### WORK INSTRUCTION
Copy the data exactly from the line that contains "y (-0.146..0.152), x" through the line that contains "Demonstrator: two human", keeping both end lines and leaving out everything else.
□ □ □ □ □
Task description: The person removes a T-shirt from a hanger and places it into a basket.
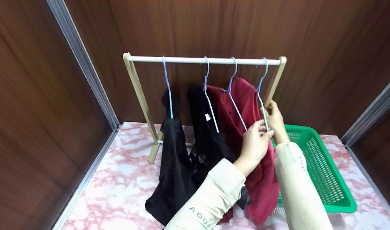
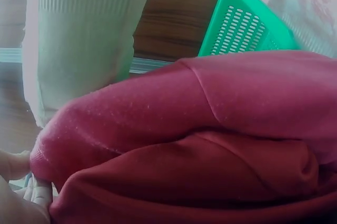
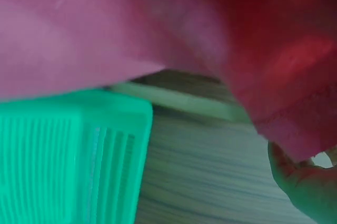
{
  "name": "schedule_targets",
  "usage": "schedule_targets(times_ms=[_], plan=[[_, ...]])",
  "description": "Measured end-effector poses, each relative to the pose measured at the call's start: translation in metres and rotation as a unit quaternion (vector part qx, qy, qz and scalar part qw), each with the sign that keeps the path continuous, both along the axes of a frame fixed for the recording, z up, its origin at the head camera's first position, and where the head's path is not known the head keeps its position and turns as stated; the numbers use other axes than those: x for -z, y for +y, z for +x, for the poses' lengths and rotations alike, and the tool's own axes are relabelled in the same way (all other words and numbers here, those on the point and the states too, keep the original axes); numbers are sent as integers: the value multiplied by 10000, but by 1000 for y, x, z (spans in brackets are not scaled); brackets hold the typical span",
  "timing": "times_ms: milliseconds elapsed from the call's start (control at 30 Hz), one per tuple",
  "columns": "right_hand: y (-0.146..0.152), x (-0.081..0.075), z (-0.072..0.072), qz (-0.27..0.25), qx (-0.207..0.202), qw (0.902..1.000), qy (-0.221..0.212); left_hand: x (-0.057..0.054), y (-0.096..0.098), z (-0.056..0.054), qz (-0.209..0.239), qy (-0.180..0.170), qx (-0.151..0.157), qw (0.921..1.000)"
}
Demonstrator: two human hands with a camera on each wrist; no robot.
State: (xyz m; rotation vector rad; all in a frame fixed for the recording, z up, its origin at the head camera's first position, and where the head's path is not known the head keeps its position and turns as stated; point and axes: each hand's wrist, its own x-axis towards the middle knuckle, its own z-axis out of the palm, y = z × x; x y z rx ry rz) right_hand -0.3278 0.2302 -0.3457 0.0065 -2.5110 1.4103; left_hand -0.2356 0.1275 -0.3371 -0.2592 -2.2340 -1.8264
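Observation:
A red shirt [image 1: 262, 179] hangs from the rightmost wire hanger [image 1: 260, 86] on a small rack. My left hand [image 1: 255, 142] pinches this shirt at the near end of the hanger, thumb on one side and fingers on the other. In the left wrist view, the fingers [image 2: 39, 195] lie at the edge of the red cloth. My right hand [image 1: 275, 119] is on the far side of the hanger, beside the rack's right post. The right wrist view shows its thumb and a finger [image 3: 305, 182] pinching a corner of the red cloth.
The rack's white rail [image 1: 185, 59] also carries a darker red shirt [image 1: 218, 102], a black garment with a white label [image 1: 208, 117] and another black garment [image 1: 172, 153]. A green perforated basket [image 1: 349, 204] stands at the right on the marbled tabletop [image 1: 115, 191]. Brown panels surround it.

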Motion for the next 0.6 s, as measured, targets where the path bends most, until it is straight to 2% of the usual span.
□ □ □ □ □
### RESPONSE TO THIS TASK
  "columns": "right_hand: y (-0.146..0.152), x (-0.081..0.075), z (-0.072..0.072), qz (-0.27..0.25), qx (-0.207..0.202), qw (0.902..1.000), qy (-0.221..0.212); left_hand: x (-0.057..0.054), y (-0.096..0.098), z (-0.056..0.054), qz (-0.209..0.239), qy (-0.180..0.170), qx (-0.151..0.157), qw (0.921..1.000)"
}
Demonstrator: two human hands with a camera on each wrist; no robot.

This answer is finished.